Leah Shelton utilise un langage scénique contemporain en créant un lien cinéma-performance tout au long du spectacle. Elle sollicite les références cinématographiques du spectateur, des films qui ont participé à la définition et à la diffusion de l’Australianité. Les représentations de la terreur dans le spectacle convoquent surtout des souvenirs du cinéma des années 1970, érigé en genre cinématographique sous le nom de Ozploitation, d’après le titre d’un documentaire consacré à ces films d’horreur de série B, comme Wake in Fright de Ted Kotcheff (1971). Dans ce film de genre, l’un des personnages résume la sainte trinité définitoire de la masculinité australienne, du mateship, en s’exclamant : « Sweat, dust and beerthere’s nothing else out here mate ! », trinité partout présente dans la pièce.
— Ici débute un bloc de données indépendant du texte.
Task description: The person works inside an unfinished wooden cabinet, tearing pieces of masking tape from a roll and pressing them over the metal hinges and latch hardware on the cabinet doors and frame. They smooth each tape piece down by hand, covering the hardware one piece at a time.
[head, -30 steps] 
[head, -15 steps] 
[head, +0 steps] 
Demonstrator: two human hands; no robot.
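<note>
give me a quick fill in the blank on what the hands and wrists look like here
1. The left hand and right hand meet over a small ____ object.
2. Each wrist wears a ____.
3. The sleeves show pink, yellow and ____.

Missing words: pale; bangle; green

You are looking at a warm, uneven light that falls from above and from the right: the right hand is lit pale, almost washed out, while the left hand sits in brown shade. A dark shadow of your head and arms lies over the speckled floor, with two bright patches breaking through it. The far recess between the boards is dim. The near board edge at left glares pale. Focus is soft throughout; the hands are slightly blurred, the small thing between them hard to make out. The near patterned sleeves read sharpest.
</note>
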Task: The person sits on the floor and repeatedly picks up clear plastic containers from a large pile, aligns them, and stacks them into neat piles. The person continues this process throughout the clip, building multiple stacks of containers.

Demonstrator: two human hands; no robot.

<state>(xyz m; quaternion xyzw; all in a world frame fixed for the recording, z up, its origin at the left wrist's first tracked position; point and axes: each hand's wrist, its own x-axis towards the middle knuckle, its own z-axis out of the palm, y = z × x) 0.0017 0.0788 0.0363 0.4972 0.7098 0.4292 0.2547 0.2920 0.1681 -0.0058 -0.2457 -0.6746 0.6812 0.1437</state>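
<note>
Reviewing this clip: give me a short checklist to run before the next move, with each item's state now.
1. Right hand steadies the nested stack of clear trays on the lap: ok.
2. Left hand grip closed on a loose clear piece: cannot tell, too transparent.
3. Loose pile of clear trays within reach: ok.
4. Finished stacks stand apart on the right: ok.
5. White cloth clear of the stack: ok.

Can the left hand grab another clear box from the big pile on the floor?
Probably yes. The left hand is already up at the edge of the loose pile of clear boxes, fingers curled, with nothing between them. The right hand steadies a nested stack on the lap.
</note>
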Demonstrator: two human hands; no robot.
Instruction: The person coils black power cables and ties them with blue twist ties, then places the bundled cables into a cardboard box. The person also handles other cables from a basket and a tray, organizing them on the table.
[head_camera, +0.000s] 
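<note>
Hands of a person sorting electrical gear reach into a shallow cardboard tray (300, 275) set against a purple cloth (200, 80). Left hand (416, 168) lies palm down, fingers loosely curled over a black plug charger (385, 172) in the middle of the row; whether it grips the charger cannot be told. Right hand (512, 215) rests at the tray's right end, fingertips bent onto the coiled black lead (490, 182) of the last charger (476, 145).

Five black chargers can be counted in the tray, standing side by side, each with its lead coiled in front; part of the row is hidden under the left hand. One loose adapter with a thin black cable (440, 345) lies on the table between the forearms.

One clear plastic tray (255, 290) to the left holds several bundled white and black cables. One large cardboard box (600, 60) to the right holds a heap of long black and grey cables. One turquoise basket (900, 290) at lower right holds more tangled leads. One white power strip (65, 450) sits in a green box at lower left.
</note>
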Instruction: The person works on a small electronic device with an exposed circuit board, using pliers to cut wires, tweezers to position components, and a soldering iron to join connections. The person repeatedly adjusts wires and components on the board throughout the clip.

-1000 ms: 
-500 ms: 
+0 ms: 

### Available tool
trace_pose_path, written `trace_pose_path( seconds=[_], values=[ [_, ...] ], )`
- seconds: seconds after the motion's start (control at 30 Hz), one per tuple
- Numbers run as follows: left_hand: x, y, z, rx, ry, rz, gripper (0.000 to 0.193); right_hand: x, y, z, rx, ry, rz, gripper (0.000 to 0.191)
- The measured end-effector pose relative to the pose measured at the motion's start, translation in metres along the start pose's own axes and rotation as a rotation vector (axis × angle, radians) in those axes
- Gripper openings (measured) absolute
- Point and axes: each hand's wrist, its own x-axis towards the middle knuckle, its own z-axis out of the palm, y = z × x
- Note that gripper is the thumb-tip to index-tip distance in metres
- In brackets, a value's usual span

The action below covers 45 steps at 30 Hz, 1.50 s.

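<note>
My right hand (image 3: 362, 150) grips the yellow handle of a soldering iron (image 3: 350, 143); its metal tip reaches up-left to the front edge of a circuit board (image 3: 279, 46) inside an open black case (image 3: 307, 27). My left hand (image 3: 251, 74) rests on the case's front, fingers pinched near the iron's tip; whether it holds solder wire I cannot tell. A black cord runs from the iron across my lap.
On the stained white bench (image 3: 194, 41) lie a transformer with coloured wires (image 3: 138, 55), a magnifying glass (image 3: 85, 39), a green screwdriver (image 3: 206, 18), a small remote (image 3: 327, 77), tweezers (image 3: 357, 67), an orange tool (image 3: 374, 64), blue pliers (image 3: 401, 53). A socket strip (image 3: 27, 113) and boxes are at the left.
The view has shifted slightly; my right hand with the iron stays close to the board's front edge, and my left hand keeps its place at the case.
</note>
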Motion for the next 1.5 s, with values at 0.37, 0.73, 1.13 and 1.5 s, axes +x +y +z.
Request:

Leah Shelton, véritable anti-papesse de cette masculinité stéréotypée, menace d’ailleurs à plusieurs reprises de baptiser à la bière son public, ou plutôt d’éjaculer sur le public, puisque la gestuelle est celle d’une masturbation masculine. Night of Fear de Terry Bourke (1972), long métrage sur une femme violemment agressée dans le Bush et défini à l’époque comme obscène, est aussi constitutif de ce genre qui a ressurgi dans les années 2000 avec des productions comme le célèbre film d’horreur Wolf Creek de Greg McLean (2005), ou encore ici sur les planches de la Commune avec l’auto-stoppeuse qui se retrouve presque kidnappée au milieu de nulle part et dont l’image envahit l’écran, le gros plan accentuant le surjeu volontaire, quand la source de la terreur, elle, reste invisible, tapie au fond du Bush. Leah Shelton multiplie ainsi les références aux films des grindhouses qui projettent des slashers et poursuivent la sexploitation des années 1960.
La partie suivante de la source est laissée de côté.